James had shrugged her worry away. "The risk is worth the view. Come on."

He'd lead her down the hill until they'd reached the lake, the tip of their wands the only light in a sea of darkness. James had turned back and grinned at her, and Alice had had the strangest urge to pull him close. But she didn't. She never did. She smiled back at him instead.

Merlin, why was she even a Gryffindor?

She kept asking herself that, but she could never find an answer. Not unless you counted the "my father was a Gryffindor when he was at Hogwarts" part.

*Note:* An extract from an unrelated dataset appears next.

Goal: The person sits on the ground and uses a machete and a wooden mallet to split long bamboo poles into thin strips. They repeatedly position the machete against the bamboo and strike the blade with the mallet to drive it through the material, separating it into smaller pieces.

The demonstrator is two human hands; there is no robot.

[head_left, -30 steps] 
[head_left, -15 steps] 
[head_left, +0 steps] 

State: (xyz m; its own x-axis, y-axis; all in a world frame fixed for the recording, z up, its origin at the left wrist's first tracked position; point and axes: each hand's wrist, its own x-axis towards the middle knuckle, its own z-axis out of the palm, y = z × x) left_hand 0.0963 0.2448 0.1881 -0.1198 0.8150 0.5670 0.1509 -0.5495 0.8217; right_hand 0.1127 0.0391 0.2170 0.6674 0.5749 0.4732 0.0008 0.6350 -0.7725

She had sighed and sat down on the wooden pier, crossing her legs and looking at the surface of the water.

"What are you so thoughtful about?" James had asked curiously as he sat down close to her. Way too close to her.

"I... er... uh... What did you say?"

James had turned his head to look at her, "I asked what you are so pensive about."

"Oh... This is the most beautiful thing I've seen in years." Alice had said, nodding towards the lake. The black night sky was reflected into the water of the lake, making it look almost black. Some of the castle's lights that were still on were reflected like tiny dots on the surface.